*** Opening Records for the exercise ***
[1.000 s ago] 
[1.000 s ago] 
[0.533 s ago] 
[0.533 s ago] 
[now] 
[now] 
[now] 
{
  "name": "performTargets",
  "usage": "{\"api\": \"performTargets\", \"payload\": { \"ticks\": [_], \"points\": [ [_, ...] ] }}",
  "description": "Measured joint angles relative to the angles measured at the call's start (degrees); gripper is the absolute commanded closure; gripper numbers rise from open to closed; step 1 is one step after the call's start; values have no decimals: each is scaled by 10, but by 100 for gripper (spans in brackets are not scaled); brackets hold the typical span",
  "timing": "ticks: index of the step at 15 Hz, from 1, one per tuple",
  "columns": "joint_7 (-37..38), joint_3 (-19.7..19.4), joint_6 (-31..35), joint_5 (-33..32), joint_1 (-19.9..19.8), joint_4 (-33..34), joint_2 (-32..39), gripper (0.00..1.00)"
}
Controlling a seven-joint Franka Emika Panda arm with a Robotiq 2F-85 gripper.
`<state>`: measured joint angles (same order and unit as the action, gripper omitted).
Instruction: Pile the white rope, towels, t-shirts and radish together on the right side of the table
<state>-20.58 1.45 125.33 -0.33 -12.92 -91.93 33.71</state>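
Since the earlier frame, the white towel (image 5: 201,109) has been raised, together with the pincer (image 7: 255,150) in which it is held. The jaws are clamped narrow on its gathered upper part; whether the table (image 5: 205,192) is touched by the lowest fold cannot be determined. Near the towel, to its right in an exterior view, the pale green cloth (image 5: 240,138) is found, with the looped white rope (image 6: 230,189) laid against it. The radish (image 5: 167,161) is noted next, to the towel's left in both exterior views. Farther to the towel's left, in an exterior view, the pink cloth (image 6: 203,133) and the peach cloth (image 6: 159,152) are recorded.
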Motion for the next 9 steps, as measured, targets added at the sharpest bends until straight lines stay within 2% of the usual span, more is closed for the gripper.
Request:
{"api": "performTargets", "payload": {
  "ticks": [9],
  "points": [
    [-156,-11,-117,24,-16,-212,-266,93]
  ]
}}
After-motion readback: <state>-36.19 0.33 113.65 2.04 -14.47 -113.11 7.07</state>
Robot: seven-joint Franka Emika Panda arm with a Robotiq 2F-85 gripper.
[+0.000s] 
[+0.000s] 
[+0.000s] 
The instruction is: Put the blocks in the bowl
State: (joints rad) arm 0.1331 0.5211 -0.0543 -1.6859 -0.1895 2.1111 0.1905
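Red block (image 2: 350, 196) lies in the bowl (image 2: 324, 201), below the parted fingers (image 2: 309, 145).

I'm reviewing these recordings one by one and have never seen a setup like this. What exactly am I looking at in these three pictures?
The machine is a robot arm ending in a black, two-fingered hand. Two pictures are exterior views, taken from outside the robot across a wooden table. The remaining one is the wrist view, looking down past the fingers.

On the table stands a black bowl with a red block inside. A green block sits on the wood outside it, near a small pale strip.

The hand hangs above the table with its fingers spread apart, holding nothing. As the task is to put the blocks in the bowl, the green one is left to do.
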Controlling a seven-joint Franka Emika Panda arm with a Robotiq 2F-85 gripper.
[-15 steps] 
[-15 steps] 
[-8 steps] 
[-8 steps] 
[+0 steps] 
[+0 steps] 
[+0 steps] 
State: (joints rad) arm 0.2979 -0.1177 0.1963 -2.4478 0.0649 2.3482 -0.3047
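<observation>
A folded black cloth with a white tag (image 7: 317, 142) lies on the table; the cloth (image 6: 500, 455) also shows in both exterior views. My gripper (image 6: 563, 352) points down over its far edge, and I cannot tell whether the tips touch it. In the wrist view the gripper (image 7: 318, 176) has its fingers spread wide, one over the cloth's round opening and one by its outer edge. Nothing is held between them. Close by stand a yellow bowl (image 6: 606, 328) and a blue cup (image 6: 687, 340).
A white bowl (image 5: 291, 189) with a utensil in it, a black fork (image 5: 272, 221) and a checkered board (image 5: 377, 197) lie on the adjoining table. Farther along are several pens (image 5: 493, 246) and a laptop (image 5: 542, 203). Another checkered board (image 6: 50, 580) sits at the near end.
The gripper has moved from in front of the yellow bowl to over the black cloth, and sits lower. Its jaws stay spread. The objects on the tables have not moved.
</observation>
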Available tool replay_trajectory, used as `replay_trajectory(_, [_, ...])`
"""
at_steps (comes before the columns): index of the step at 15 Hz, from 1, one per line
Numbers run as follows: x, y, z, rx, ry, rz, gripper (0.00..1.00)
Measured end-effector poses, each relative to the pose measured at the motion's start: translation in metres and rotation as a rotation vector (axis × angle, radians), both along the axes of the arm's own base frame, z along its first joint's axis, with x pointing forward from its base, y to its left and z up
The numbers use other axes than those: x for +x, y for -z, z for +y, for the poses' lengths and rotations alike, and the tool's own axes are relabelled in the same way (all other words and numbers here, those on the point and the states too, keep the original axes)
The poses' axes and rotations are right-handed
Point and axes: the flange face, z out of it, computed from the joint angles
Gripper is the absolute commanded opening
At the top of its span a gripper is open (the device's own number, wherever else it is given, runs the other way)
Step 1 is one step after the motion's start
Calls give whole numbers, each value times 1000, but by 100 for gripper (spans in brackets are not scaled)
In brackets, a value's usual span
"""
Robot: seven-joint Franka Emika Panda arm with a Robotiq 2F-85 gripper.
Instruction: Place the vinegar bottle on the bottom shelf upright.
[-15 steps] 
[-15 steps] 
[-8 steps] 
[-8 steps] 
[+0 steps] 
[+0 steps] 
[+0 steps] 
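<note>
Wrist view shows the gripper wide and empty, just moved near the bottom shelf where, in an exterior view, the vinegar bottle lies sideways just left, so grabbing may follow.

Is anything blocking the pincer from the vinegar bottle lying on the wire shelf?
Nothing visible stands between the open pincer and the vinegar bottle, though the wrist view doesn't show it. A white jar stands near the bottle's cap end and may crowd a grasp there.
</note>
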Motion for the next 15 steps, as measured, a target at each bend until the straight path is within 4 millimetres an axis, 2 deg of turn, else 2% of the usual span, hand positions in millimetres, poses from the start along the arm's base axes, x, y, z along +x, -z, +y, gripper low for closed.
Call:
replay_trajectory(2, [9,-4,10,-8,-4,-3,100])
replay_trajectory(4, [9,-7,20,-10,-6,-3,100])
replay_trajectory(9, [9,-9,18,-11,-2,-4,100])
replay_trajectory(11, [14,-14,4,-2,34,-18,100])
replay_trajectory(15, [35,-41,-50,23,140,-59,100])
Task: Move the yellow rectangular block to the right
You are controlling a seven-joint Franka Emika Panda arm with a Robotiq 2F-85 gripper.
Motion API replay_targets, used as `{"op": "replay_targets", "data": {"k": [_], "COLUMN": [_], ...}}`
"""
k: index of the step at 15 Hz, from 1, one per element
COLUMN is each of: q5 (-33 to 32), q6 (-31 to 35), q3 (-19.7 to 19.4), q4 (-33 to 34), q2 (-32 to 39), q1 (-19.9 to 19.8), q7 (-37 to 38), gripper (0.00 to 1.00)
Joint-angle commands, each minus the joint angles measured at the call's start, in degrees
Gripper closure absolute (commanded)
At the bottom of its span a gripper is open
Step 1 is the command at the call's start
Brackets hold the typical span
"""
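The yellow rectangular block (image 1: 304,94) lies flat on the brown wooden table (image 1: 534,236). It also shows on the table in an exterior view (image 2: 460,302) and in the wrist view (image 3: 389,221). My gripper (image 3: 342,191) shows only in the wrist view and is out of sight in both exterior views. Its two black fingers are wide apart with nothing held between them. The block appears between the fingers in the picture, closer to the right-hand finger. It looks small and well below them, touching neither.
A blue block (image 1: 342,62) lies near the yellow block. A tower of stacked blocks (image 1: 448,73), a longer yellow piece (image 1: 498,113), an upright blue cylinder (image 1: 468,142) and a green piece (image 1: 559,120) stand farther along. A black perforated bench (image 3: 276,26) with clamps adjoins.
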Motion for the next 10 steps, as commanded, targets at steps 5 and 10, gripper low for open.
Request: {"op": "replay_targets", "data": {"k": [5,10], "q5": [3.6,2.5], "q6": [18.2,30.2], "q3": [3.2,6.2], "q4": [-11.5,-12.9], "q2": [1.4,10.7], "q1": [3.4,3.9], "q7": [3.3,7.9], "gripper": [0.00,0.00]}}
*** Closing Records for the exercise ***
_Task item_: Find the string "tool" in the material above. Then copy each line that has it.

_Response box_:
Available tool replay_trajectory, used as `replay_trajectory(_, [_, ...])`
The numbers use other axes than those: x for +x, y for -z, z for +y, for the poses' lengths and rotations alike, and the tool's own axes are relabelled in the same way (all other words and numbers here, those on the point and the states too, keep the original axes)

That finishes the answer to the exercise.